I am sick to death of people knocking on my door asking for donations. Why, just this minute I've had some woman round from the sperm bank. I give her a right mouthful, I tell you.

Frank & Mildred

Mildred, the church gossip and self-appointed monitor of the church's morals, kept sticking her nose into other people's business. Several members did not approve of her extra-curricular activities, but feared her enough to maintain their silence. But one day, she made the mistake of accusing Frank (who looked a bit like Clint Eastwood does now), a new member, of being an alcoholic after she saw his old pickup parked in front of the town's only bar one afternoon.
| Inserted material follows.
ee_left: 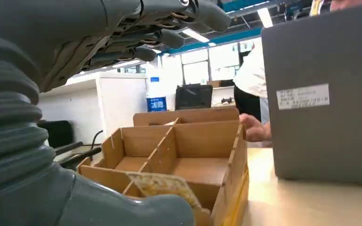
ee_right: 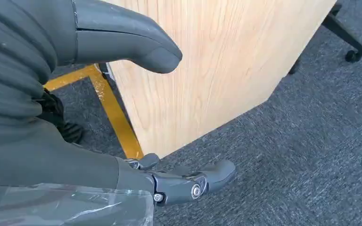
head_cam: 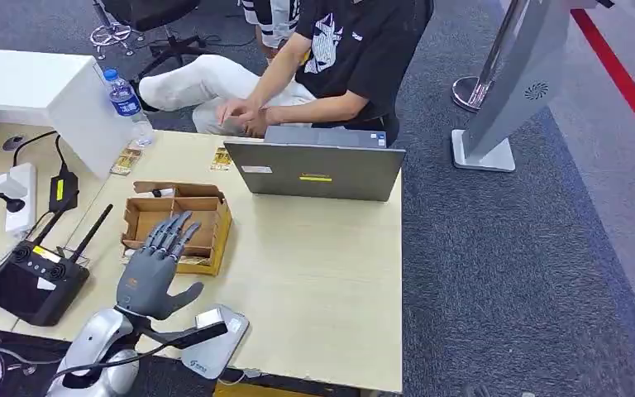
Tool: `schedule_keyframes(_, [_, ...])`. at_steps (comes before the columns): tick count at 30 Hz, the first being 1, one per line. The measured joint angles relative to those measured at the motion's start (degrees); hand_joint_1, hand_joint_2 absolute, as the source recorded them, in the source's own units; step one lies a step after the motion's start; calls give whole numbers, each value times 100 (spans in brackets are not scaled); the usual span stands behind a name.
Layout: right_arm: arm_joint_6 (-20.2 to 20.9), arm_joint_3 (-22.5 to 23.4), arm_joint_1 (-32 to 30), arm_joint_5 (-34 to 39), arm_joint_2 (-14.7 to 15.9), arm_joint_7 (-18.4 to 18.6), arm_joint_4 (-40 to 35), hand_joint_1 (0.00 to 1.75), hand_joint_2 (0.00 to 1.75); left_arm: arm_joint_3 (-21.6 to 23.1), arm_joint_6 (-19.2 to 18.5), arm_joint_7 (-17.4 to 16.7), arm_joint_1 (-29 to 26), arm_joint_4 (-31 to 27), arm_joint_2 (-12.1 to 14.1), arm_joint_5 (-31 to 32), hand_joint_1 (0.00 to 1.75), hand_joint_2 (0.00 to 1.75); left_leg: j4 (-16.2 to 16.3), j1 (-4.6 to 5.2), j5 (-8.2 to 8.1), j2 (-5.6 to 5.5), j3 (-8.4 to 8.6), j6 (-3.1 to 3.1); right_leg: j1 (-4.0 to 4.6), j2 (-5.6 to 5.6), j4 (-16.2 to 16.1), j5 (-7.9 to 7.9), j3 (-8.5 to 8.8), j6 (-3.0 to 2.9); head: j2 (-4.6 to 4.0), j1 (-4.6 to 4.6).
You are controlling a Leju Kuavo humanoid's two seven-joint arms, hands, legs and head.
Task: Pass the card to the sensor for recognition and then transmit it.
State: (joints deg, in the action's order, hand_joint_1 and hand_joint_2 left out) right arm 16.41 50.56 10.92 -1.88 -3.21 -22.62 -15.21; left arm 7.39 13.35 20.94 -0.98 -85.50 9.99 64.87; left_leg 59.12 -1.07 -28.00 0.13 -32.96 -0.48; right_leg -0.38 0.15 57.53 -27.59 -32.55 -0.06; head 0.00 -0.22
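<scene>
the card (ee_left: 162,184) sits in the near part of the cardboard box (head_cam: 208,217), leaning against a divider at the box's front wall; in the left wrist view its yellowish printed face shows just above the thumb. the box is a low brown tray with dividers, lying on the pale wooden table (head_cam: 322,273). the left hand (head_cam: 155,269) hovers over the near edge of the box, fingers stretched out and spread toward the compartments, thumb out to the side, holding nothing. just below it, at the table's near edge, lies the sensor (head_cam: 215,337), a flat grey device with a dark bar across it.

beyond the box stands an open grey laptop (head_cam: 318,169), its lid back turned toward the robot, and behind it sits a person (head_cam: 331,58) in a black shirt and pale trousers, hands near the laptop's far side. two more small cards (head_cam: 127,160) lie on the table past the box, near a water bottle (head_cam: 126,101) and a white cabinet (head_cam: 45,91). to the left of the box lie a black remote controller (head_cam: 37,277) with antennas, a power strip (head_cam: 18,194) and cables.

the right hand (ee_right: 122,155) hangs beside the table's wooden side panel above grey carpet, thumb apart from the fingers, nothing in it.
</scene>
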Motion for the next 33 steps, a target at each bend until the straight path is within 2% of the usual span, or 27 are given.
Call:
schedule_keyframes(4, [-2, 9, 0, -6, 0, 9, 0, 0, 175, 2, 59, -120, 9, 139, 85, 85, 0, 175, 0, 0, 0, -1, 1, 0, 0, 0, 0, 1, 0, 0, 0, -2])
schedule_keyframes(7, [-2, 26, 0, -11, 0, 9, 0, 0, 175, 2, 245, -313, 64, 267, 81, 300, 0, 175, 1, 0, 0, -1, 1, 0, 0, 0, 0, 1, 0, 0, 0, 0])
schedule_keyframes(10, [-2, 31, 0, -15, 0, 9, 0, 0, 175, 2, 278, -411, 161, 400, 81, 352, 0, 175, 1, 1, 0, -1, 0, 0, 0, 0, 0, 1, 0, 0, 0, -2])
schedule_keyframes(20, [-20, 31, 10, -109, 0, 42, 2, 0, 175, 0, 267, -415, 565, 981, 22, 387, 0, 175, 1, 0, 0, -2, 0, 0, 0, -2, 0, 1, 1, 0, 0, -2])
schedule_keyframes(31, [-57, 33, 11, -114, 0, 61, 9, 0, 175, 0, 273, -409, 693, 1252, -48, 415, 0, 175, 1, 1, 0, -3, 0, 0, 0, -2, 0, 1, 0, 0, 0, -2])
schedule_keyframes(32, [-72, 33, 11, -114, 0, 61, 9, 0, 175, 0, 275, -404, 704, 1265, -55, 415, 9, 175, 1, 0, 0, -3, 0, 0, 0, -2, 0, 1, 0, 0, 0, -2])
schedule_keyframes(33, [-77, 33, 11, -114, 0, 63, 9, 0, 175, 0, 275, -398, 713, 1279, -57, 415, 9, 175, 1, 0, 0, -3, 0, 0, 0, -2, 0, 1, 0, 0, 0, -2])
Mildred emphatically told Frank (and several others) that everyone seeing his truck parked there would naturally draw their own conclusions. Frank (like Clint) was a man of few words. In fact, he just stared at Mildred before turning his back on her and walking out. He didn't explain, defend, or deny. He simply said nothing and went. Later that evening, Frank quietly parked his pickup out front of Mildred's house and left it there all night.

Thirteen

I was walking past a mental hospital the other day when all I could hear were the patients shouting, “Thirteen! Thirteen! Thirteen!” out in the garden. The fence was too high to see over, but I saw a little gap between the planks, so I thought I’d take a look through to see what was going on. That was when some idiot poked me in the eye with a stick. Then they all started shouting, “Fourteen! Fourteen! Fourteen!”

Little Johnny (Again)

A grade three teacher was giving a lesson on nutrition when she decided to ask her students what they had had for breakfast. To add in a clever spelling component, she asked the students to spell their answers. Susan put up her hand first and said she had had an “E-G-G”. “Very good, Susan,” said the teacher. Peter then put his hand up and announced that he had had “T-O-A-S-T”. “Excellent, Peter,” said the teacher. Little Johnny then put his hand up and blurted, “I had F-U-C-K A-L-L for breakfast this morning and I’m absolutely starving.” Well, the teacher was mortified and scolded Johnny for his rude and inappropriate answer. Later that day, the same teacher was giving her class a lesson in geography and asked her students some rudimentary questions. Once again, class favourites Susan correctly identified the capital of Canada, whilst Peter was able to tell her which ocean was off Canada's east coast. But when it comes to Little Johnny's turn, she remembered his rude answer from earlier on that day and decided to give him a very difficult question indeed to answer. “Johnny,” she said, “where is the Pakistani border?” Little Johnny pondered this question for a moment before finally answering, “The Pakistani boarder is probably still in bed with my mother, which is why I got F-U-C-K A-L-L for breakfast this morning in the first place.”

Paddy & Mick

Paddy and Mick went to London to donate some sperm, but it was a complete disaster. Paddy missed the tube and Mick came on the bus.

Easyjet

Paddy calls Easyjet to book a flight. The operator asks, “How many people will be flying with you?” Paddy gets cross and replies, “How the hell should I know, it’s your f ing ’plane.”

*** Swapping

Two Irish couples decide to swap partners for the night. After three hours of the most amazing sex, Paddy says to Mick, “I wonder how the girls are getting on?”